Sorry, I should have said what these are for, they are just small grounding screws, about 3/8 or 1/2" long. No nut is used. Most boxes only have one hole to put the ground screw in, sometimes it is hard to get to, sometimes I want to put in a second screw. The other holes in the box are just a little small and I wanted to be able to drill them out if necessary, maybe I just need a 10-32 tap bit?
thank you.
Jamie


----------



## Sammy (Mar 11, 2007)

If there is an exisiting hole thats undersized, then yes, you can overbore it with a 5/32" drill bit and tap it. Or pick up a few self tappers at the hardware store. 

[I knew you werent using nuts.]


----------



## buletbob (May 9, 2008)

Sammy said:


> BB..... 19/32" drill bit for a 10/32" tap??
> 
> 
> Wont have any threads on it but you'll have enough room to climb thru the hole and put a nut on the back side....


Now you got me thinking!!! I Googled it and that was what came up in a tap chart. Sorry for the miss information, And Thanks Sammy for the correction. BOB 
I will go back and see what the HE// I saw.


----------



## ponch37300 (Nov 27, 2007)

a 10-32 screw isn't 10/32" in diameter. The 10 is the size of the screw and the 32 is the number of threads per inch. The correct drill bit is a number 21 or 5/32". They do make these which are a drill bit and tap combo http://www.grainger.com/Grainger/items/4GB12


----------



## Nestor_Kelebay (Jun 17, 2008)

Jamie: The advice to use a 5/32 inch drill bit was right on. This will give you an actual (theoretical) diameter of 0.15625 inches, which is gosh darn close to the recommended drill bit size of 0.1570 inches. The tap will just remove a tiny bit more metal to enlarge the hold a hair, that's all.

No need to read the rest.

My Cleveland Twist Drill Canada chart gives a tap hole size for a #10 X 32 tpi screw as a #22 drill bit, which will have an actual diameter of 0.1570 inches. When you drill a hole, the drill bit itself will bend a bit with the compressive force put on it, and that means it will drill a slightly larger hole than it's actual OD. In this case a #22 drill bit has an actual diameter of 0.1570 inches, but the hole it drills will typically be 0.0032 inches oversize, giving you a 0.1602 inch hole size. With that ACTUAL size hole, then 73 percent of the thread depth will be grabbing metal; the rest will be grabbing air.

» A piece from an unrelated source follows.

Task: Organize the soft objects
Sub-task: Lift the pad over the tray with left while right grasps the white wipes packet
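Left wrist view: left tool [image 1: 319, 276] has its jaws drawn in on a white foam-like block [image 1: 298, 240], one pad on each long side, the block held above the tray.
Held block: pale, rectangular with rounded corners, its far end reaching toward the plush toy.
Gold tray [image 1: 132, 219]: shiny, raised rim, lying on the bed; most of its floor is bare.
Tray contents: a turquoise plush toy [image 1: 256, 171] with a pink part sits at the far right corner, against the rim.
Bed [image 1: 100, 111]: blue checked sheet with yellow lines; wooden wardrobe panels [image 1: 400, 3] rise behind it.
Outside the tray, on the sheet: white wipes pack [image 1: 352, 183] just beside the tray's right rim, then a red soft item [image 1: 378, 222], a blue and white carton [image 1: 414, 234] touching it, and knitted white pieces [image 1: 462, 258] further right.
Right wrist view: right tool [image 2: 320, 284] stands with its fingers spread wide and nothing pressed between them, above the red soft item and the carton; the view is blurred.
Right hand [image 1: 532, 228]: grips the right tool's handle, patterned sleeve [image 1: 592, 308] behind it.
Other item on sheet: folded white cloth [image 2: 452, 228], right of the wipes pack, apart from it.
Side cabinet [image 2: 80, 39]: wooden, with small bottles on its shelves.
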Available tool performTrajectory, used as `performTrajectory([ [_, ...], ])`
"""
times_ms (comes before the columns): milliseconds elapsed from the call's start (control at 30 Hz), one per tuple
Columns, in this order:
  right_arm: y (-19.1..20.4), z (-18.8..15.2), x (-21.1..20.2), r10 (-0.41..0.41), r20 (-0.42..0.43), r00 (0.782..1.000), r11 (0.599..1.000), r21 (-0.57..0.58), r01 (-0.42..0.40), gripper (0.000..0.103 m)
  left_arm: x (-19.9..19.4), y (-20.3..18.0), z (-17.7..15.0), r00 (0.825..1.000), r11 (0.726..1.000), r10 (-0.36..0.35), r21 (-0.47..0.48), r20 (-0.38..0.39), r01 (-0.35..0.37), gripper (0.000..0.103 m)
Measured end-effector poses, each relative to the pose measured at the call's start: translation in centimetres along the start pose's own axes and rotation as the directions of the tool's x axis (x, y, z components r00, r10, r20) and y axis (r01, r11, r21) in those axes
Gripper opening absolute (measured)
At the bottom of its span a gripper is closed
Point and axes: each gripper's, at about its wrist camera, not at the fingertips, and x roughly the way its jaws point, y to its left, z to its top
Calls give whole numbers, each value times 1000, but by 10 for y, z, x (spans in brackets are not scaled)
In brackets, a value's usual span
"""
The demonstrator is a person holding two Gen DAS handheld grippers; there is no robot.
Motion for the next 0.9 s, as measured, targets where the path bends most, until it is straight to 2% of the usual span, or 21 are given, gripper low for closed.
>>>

You CAN use a #21 drill bit, that has an actual diameter of 0.1590 inches, and with the same amount of overbore, the hole you get is 0.1622 inches in diameter, and the larger hole will mean that only 68 percent of the thread depth will be grabbing, which isn't really a concern for something like a grounding screw. It doesn't need to be torqued down hard.

http://neme-s.org/Shaper%20Books/Odds%20and%20ends/Cleveland%20Twist%20Drill%20Ready%20Reference.pdf

The tap drill size info for a 10X32 screw is given near the top of the right side of page 7 of the above PDF file. You can read the chart better if you use the enlarge feature to view the PDF at 200% of actual size.


----------



## iMisspell (Jun 2, 2007)

32 pitch is some-what a fine thread, specially for a small diamitor hole, you would have to be careful (even if you have tapped small fine threads by hand before) or your gonna snap the tap (even though the box is soft metal, its easy to twist or get cock-cock-eyed). For a grounding screw i would go with a self-taper like suggested above, it will be much better, less of a chance to break the tap or strip out the hole and will be less time consuming. In the shop (i work in a machine shop) tapping 10-24's in a blink-hole can be a pain depending on the metal, 32 pitch is worse. For a grounding screw, i would not think twice, self-tapping screws :yes:

_


----------



## Nestor_Kelebay (Jun 17, 2008)

I'd just put a #10X32 tap in a cordless drill and it'll tap the hole lickety split. Then just reverse out.


----------